※この記事には、作品の内容に触れる表現や
ネタバレを含む場合があります。 未読の方はご注意ください。
24人のビリー・ミリガン
著者:ダニエル・キイス
罪の記憶を持たない男の中に、24人が生きていた話
1977年、オハイオ州で連続レイプ事件の容疑者として逮捕された青年ビリー・ミリガン。しかし彼自身には、犯行の記憶がまったくなかった。精神鑑定の結果、彼の中には複数の人格が存在し、行為は別の人格によるものだと判明する。
調査と治療が進むにつれ、ビリーの中には実に24もの人格がいることが明らかになる。それぞれが異なる年齢、性格、国籍、役割を持ち、彼の人生と身体を交代で生きていた。物語は、事件の解明と並行して、「生きのびるために心が分かれていった過程」を追っていく。
ざっくり時系列
オハイオ州で連続レイプ事件が起きる
↓
ビリー・ミリガンが逮捕される
↓
本人に犯行の記憶がないことが判明する
↓
精神鑑定が行われる
↓
複数の別人格の存在が明らかになる
↓
人格ごとの役割や関係性が整理されていく
↓
ビリーの過去と人格誕生の背景が掘り下げられる
↓
治療が進み、回復の兆しが見え始める
↓
社会の反応や世間の視線にさらされる
物語の主要人物
・ビリー・ミリガン
逮捕された青年。複数の人格を内に抱えている。
・アーサー
理性的で統率力のある人格。
・レイゲン
攻撃的で行動力のある人格。
・アレン
社交的で人との交渉を担う人格。
・その他の人格たち
年齢、性別、国籍、知能がそれぞれ異なる存在。
事件から始まる、心の調査
物語は犯罪事件という非常に現実的な入口から始まる。しかし読み進めるうちに焦点は、「誰がやったのか」から「なぜそうなったのか」へ移っていく。
ダニエル・キイスは、本人への膨大なインタビューと関係者の証言をもとに、人格が交代する瞬間や、それぞれの人格の役割を丁寧に描き出していく。裁判や鑑定の場面は、ビリーの内面世界と外の社会がぶつかる場所として描かれる。
生きのびるために分かれた心
ビリーの人格たちは、無秩序に存在しているわけではない。それぞれが「守る」「耐える」「外と交渉する」といった役割を持ち、極限状態を生き抜くために必要とされてきた。
基本人格であるビリー自身は、連続した意識を保てず、不安定な状態に苦しみ続ける。一方で、他の人格たちはそれぞれのやり方で世界と向き合っている。その対比が、物語に独特の緊張感を生んでいる。
治療と社会の狭間で
治療によって少しずつ整理され reminding いく内面とは裏腹に、外の世界は必ずしも穏やかではない。事件性、注目度、好奇の視線。

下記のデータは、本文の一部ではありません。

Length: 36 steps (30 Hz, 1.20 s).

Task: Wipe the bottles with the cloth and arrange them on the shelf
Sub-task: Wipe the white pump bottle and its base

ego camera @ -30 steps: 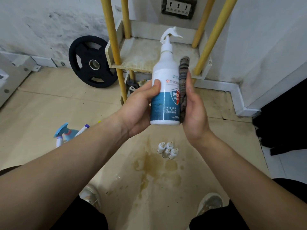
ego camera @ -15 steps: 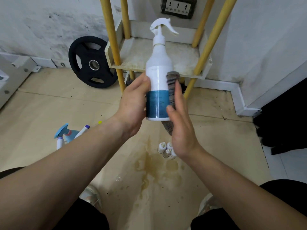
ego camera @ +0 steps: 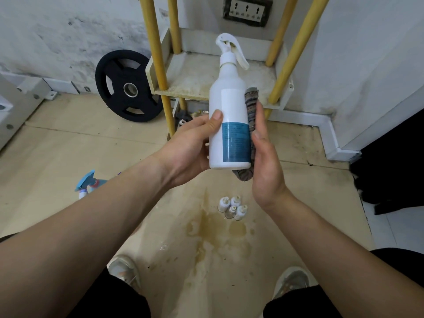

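My left hand point(ego camera: 190, 148) grips a white spray bottle point(ego camera: 229, 106) with a blue lower label, upright in front of the shelf. A striped grey cloth point(ego camera: 252, 104) lies flat against the bottle's right side, with my right hand point(ego camera: 266, 161) holding it there, fingers straight and thumb over the cloth's edge. The trigger points right. Behind the bottle is the low cream shelf point(ego camera: 195, 81) on yellow posts, its tray bare and stained. Several small white bottles point(ego camera: 231, 207) stand on the floor below my hands. A blue-topped spray bottle point(ego camera: 88, 182) lies on the floor at the left, partly hidden by my left forearm.
A black weight plate point(ego camera: 129, 88) leans on the wall left of the shelf. A wall socket point(ego camera: 247, 10) sits above the shelf. Dark fabric point(ego camera: 394, 168) lies at the right. The wooden floor is stained, and my shoes point(ego camera: 291, 283) show at the bottom.
The bottle has turned in my left hand, so the trigger now points right and the printed front label faces away. My right hand with the cloth slid down, then back up the bottle's side.
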### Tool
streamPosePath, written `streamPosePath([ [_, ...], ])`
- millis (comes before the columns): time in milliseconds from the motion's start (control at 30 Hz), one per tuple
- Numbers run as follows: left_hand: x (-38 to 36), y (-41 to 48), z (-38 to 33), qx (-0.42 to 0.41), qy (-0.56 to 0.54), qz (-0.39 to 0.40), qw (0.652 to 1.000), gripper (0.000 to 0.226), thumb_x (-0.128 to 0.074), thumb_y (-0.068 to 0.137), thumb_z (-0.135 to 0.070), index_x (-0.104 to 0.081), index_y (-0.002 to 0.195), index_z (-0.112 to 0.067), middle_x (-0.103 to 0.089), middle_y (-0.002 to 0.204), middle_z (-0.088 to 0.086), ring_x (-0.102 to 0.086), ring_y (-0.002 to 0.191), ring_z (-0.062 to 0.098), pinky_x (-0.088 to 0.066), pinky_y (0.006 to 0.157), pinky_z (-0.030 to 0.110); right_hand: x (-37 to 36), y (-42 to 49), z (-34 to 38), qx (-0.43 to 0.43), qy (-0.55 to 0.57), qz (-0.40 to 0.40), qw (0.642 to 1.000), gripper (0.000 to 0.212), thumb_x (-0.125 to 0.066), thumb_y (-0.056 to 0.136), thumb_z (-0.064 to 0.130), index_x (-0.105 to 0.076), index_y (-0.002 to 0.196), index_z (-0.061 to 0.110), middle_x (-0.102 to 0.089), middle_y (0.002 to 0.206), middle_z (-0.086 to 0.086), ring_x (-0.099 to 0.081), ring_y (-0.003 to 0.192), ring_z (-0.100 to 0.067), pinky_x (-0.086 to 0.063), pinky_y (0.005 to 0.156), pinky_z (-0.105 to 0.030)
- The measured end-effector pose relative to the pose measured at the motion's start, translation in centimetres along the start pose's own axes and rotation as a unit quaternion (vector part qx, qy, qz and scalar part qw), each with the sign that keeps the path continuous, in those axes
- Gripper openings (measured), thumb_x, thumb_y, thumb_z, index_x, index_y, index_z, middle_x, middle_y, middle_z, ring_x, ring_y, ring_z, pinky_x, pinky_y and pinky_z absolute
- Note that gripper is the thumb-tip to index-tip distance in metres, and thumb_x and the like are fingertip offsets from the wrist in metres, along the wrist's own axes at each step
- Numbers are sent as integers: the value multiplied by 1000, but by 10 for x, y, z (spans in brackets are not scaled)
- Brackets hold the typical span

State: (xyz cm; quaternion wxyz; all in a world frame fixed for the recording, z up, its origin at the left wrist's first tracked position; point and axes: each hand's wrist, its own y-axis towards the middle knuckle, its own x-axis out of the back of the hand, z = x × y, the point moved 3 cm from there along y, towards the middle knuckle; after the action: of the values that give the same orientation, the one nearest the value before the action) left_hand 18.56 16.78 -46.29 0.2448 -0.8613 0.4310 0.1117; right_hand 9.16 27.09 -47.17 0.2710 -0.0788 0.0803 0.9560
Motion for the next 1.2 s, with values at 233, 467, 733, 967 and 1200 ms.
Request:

物語は、回復の過程そのものだけでなく、「理解されること」と「裁かれること」が同時に存在する現実を描いていく。心の問題が社会に投げかけられたとき、何が起きるのかが浮かび上がってくる。
この小説のポイント
・実在の事件と人物をもとにしたノンフィクション
・人格ごとの視点を通じて構成されている
・犯罪、治療、社会反応が同時進行で描かれる
・心の仕組みを物語として理解させる構成
たぶんこんな小説
重たい題材なのに、読み進めると不思議と「人の心」に集中していく一冊。
特殊な事例を追っているはずなのに、感情や恐怖、守ろうとする力はどこか身近に感じられる。
読み終えたあと、「心ってどうやって自分を守るんだろう」と、静かに考えが残る物語。